* _Directions_
Exactly as given, write out the lines from the one containing "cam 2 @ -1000" through the end of the listing, with both ends included and nothing else.
---- Given information
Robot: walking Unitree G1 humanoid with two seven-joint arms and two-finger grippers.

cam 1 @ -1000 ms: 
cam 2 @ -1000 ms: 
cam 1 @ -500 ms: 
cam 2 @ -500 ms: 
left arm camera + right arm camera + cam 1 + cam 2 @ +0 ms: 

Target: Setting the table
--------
* _Answer box_
cam 2 @ -1000 ms: 
cam 1 @ -500 ms: 
cam 2 @ -500 ms: 
left arm camera + right arm camera + cam 1 + cam 2 @ +0 ms: 

Target: Setting the table

The reply to this exercise is complete.